Moins de dépendance, plus d’options

Ce nouvel approche n’est pas qu’un simple exercice de style : elle a des impacts concrets sur le business :

  • Galaxus peut déplacer les pipelines de build ou les charges de travail entre Hetzner, Azure, Google Cloud ou ses propres serveurs en fonction des coûts, capacités ou proximité avec l’utilisateur.
  • Il n’existe plus de contrats qui obligent à utiliser un matériel ou un service précis parce que « la licence est déjà payée ».
  • Les nouvelles implantations ou intégrations dans de nouvelles clouds peuvent se faire en quelques semaines — voire quelques jours — tout en maintenant un modèle réseau cohérent.

Concrètement, le réseau peer-to-peer transporte déjà du trafic critique : des données de commandes et étiquettes vers l’entrepôt de Wohlen, jusqu’aux appels API en temps réel sur Azure et Google, pendant que les utilisateurs parcourent la boutique.


Souveraineté numérique : faire confiance à ses propres ingénieurs

En filigrane, le message est clair : Galaxus préfère compter sur ses propres développeurs plutôt que sur la commodité des géants du numérique.

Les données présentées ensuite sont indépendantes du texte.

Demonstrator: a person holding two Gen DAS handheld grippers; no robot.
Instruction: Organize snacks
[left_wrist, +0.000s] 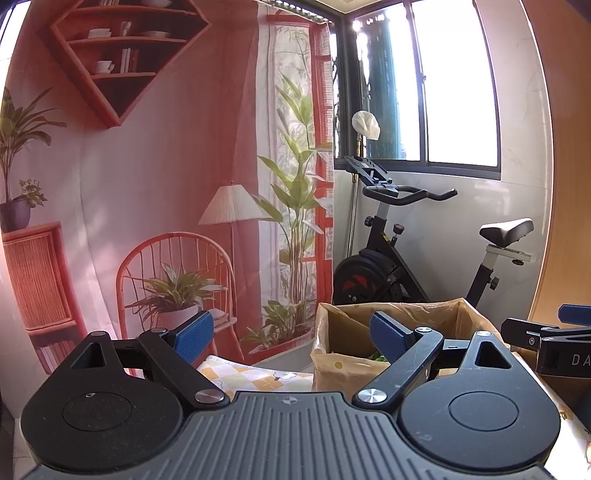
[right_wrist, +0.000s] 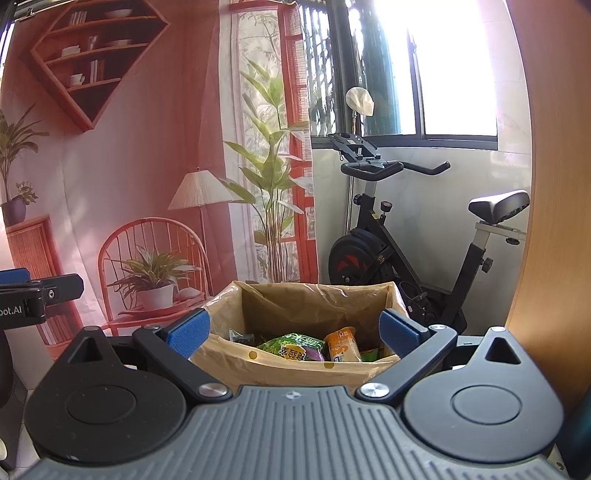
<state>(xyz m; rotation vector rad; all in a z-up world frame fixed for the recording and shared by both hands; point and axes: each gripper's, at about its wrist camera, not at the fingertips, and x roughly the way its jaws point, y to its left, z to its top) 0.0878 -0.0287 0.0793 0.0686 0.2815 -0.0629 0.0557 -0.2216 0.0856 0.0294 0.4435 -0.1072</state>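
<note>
Facing a cardboard box (right_wrist: 314, 317) lined with clear plastic, the right gripper (right_wrist: 295, 332) has its blue-padded fingers (right_wrist: 186, 332) spread wide and empty, one to each side of the box's near wall. Snacks lie inside on the bottom: a green packet (right_wrist: 291, 345) in the middle, an orange packet (right_wrist: 341, 345) touching its right side, a dark wrapper (right_wrist: 240, 336) to the left, and a bit of green at the right corner. The left gripper (left_wrist: 291, 332) is also spread wide, holding nothing; its right finger (left_wrist: 388, 330) overlaps the same box (left_wrist: 351, 365), while its left finger stands over a checked tablecloth (left_wrist: 258, 376). From this view only a sliver of green shows inside the box. Each gripper appears at the edge of the other's view, side by side, apart. Behind stand a printed backdrop (right_wrist: 147, 166) and an exercise bike (right_wrist: 406, 240) under a window (right_wrist: 443, 74)
</note>
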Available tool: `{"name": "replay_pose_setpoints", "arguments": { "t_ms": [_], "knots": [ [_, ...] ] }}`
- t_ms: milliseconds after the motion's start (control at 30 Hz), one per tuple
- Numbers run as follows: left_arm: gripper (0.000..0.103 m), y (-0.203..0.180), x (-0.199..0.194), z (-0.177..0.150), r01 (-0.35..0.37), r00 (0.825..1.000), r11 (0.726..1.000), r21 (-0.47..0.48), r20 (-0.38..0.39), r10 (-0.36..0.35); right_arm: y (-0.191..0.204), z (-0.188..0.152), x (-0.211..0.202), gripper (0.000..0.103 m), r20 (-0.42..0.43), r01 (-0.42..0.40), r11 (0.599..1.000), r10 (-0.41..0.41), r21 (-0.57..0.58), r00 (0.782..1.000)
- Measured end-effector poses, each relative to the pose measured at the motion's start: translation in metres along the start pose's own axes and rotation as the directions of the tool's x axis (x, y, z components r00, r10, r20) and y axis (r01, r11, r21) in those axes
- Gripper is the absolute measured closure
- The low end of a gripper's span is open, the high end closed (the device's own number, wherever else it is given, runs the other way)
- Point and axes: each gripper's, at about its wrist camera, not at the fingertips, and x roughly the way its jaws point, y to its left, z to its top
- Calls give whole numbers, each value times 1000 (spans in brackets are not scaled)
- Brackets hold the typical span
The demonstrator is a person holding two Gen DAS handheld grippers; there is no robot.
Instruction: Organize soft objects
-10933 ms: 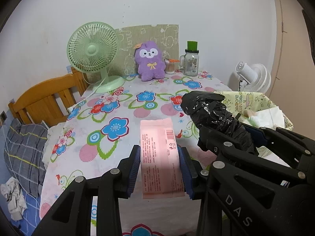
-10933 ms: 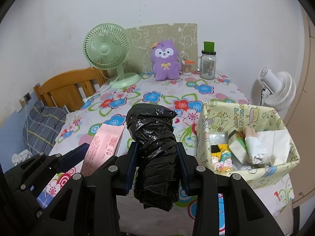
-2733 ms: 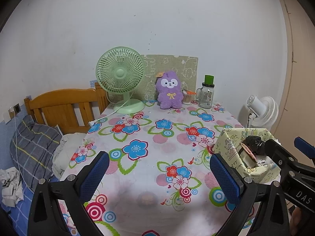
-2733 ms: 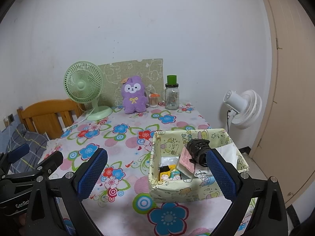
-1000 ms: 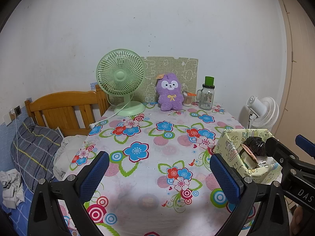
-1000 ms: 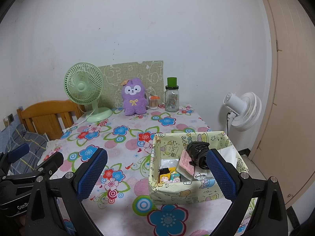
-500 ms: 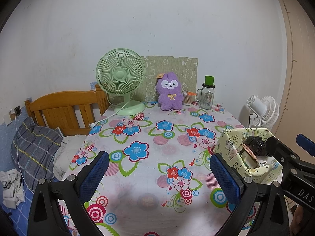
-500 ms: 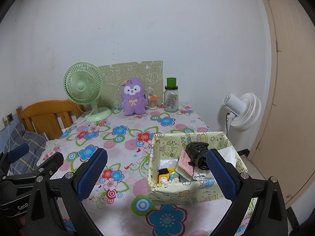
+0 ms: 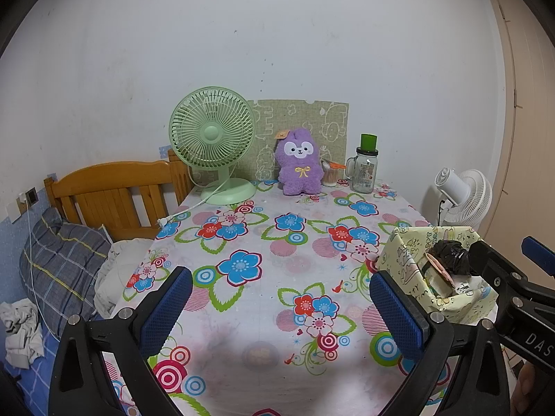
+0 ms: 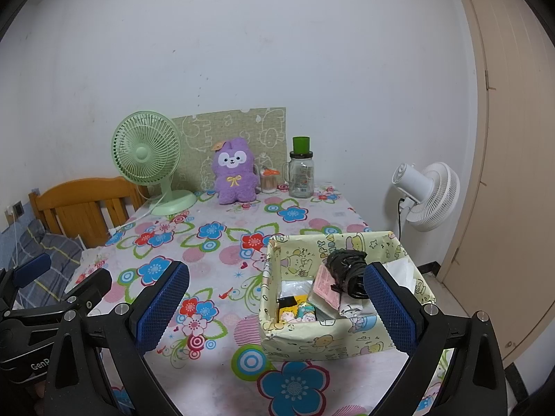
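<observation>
From the left wrist view, our left tongs hang wide apart and empty above the flowered tabletop. The box sits off to the right of them at the tabletop's edge, with the black bag roll poking up inside it, and our right tongs reach in just beside the box. A purple plush stands upright well beyond the box, at the wall.

Over to the right wrist view: our right tongs are spread wide too, gripping nothing. The box lies right ahead, the black bag roll and a pink packet leaning on the other packets in it.

We judge the sorting nearly done. If the plush counts as the last soft thing, we'd do well to close on its middle gently, lift it clear of the jar beside it, and lower it into the box rather than drop it.
</observation>
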Motion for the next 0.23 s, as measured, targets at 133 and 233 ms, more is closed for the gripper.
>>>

Alors que d’autres entreprises acceptent des boîtes noires et des contrats pluriannuels, la société suisse mise sur la compréhension, le contrôle et l’évolution de chaque couche de son infrastructure réseau.

Ce chemin n’est pas sans coût : construire et maintenir une telle infrastructure requiert talent interne, discipline dans l’automatisation et une prise de responsabilité accrue. Mais, en contrepartie, Galaxus bénéficie de :

  • Indépendance stratégique face aux fournisseurs spécifiques.
  • Meilleure capacité de négociation, en ne dépendant pas d’une seule plateforme.
  • Transparence technique, en connaissant précisément le fonctionnement de chaque composant.

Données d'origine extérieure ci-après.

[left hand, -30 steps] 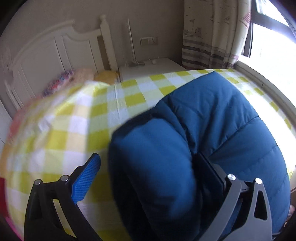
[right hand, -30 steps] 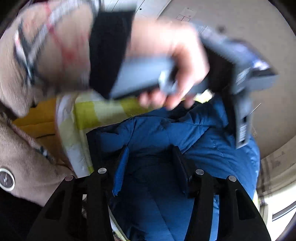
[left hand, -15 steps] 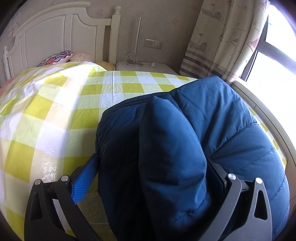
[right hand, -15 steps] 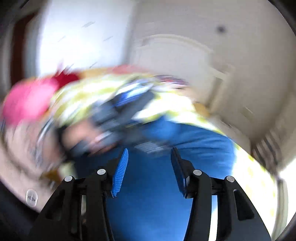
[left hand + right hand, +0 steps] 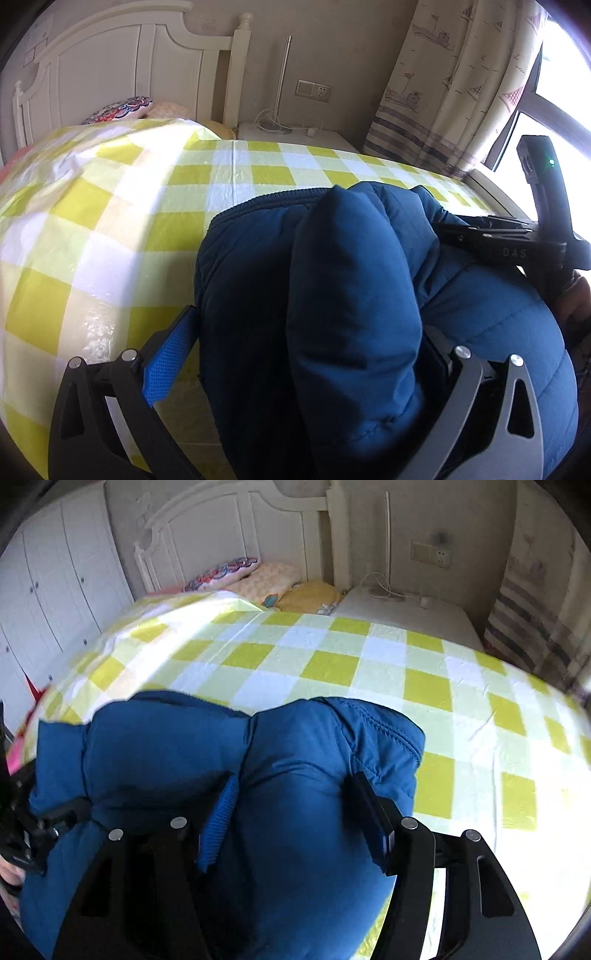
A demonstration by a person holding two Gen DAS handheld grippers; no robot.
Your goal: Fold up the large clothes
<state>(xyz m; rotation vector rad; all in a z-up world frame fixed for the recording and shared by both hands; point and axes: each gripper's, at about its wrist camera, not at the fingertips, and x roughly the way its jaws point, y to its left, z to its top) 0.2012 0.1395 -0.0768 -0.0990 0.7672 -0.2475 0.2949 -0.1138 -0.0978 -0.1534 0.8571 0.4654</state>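
Jacket (image 5: 303, 775), blue and padded, lies bunched at the near edge of the checked bed (image 5: 332, 664). Your left hand-held gripper (image 5: 306, 354) and right hand-held gripper (image 5: 291, 819) each pinch a thick fold. Mid-fold; next, lay both folds flat.

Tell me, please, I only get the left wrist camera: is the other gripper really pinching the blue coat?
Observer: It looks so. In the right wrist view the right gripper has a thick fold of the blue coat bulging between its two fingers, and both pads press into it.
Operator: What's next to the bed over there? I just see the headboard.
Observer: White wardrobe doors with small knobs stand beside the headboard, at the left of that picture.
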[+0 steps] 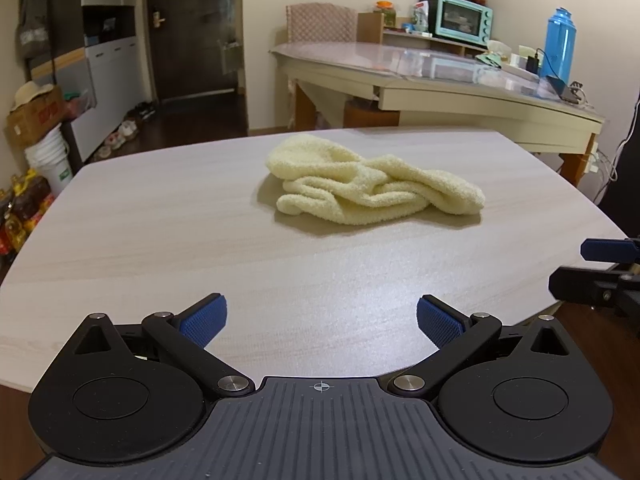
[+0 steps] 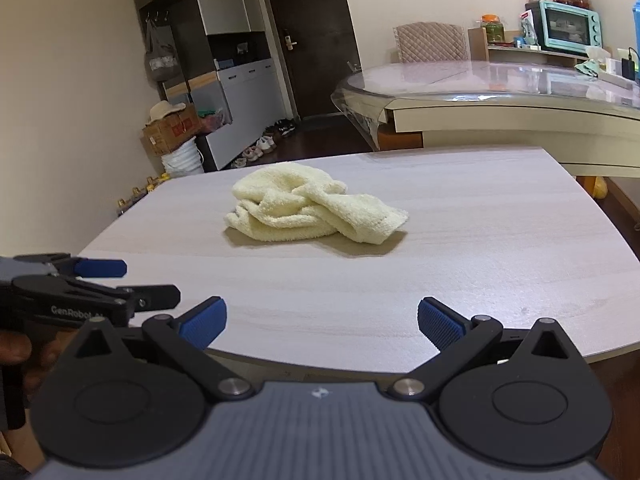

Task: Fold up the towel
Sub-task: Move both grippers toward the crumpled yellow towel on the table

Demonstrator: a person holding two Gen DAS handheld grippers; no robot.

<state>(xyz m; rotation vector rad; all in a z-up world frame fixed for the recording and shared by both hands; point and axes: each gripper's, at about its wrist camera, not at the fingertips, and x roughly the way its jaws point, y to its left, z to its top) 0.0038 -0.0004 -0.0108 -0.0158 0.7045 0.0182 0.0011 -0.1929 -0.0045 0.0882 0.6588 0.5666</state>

Des initiatives antérieures, comme les thin clients Linux déployés par l’entreprise, s’inscrivent aussi dans cette logique : ces équipements sont en croissance — une quarantaine d’utilisateurs actifs simultanément — et leur dépôt sur GitHub continue de s’enrichir.

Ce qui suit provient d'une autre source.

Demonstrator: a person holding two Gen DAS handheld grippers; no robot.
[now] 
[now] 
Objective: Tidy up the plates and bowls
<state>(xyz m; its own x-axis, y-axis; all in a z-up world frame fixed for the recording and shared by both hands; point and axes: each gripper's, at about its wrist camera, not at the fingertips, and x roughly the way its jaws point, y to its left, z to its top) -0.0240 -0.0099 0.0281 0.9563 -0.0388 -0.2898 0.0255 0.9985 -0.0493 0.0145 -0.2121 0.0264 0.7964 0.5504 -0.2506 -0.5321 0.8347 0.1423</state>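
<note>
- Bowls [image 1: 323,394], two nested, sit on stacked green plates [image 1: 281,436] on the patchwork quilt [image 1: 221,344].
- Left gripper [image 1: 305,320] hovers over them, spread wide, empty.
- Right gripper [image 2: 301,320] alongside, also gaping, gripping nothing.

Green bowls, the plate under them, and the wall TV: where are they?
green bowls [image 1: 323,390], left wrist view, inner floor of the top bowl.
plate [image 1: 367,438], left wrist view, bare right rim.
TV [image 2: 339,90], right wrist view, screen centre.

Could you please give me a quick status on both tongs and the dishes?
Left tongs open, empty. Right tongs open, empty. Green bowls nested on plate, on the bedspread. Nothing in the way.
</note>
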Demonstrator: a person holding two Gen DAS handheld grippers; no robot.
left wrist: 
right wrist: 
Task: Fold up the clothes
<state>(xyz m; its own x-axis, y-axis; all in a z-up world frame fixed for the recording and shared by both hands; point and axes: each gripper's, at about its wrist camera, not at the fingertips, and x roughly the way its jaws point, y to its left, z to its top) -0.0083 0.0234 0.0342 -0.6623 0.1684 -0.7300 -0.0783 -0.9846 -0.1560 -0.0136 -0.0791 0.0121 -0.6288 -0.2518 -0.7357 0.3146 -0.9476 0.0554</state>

Pour la société, la conclusion est simple : assumer la responsabilité technique augmente la liberté de décision et améliore les conditions économiques. Ce qui était considéré comme « trop complexe » devient, grâce à l’écosystème open source et à l’automatisation, une option accessible pour toute organisation souhaitant réduire sa dépendance aux solutions fermées.


Questions fréquentes

Qu’entend-on par “souveraineté numérique” dans le contexte des réseaux d’entreprise ?
C’est la capacité d’une organisation à maîtriser sa propre infrastructure technologique : choisir ses fournisseurs, déplacer ses charges de travail, auditer sa sécurité et éviter des dépendances contractuelles ou techniques qui limiteraient ses choix. En matière de réseaux, cela signifie ne pas être lié à du matériel propriétaire ni à des services managés susceptibles de changer leurs conditions ou leurs prix unilatéralement.

Quels logiciels libres sont utilisés par Galaxus dans sa nouvelle infrastructure réseau ?
L’architecture combine plusieurs technologies ouvertes : Proxmox VE comme hyperviseur, OpenWRT pour le routage, Tailscale comme client VPN, Headscale comme plan de contrôle auto-hébergé, et Terraform + Ansible pour automatiser la création et la configuration de tous les gateways et nœuds.

Quels bénéfices Headscale apporte-t-il par rapport au service SaaS géré de Tailscale ?
Headscale permet de maintenir le même modèle de réseau que Tailscale, mais avec un contrôle total sur l’information, l’authentification et les politiques. En évitant de dépendre d’un service SaaS externe, l’entreprise préserve la confidentialité de ses données internes et évite tout changement unilateral de conditions ou de prix.

Une PME peut-elle adopter une démarche similaire à celle de Galaxus ?
Absolument, à une échelle plus modeste. Le même modèle — matériel standard, OpenWRT, Tailscale/Headscale, Proxmox et automatisation via Ansible — peut relier bureaux, télétravailleurs et serveurs dans le cloud. L’essentiel est de commencer petit, documenter l’architecture dès le départ et traiter l’infrastructure comme du code : ainsi, faire passer d’une à dix sites devient une simple répétition, sans tout redessiner.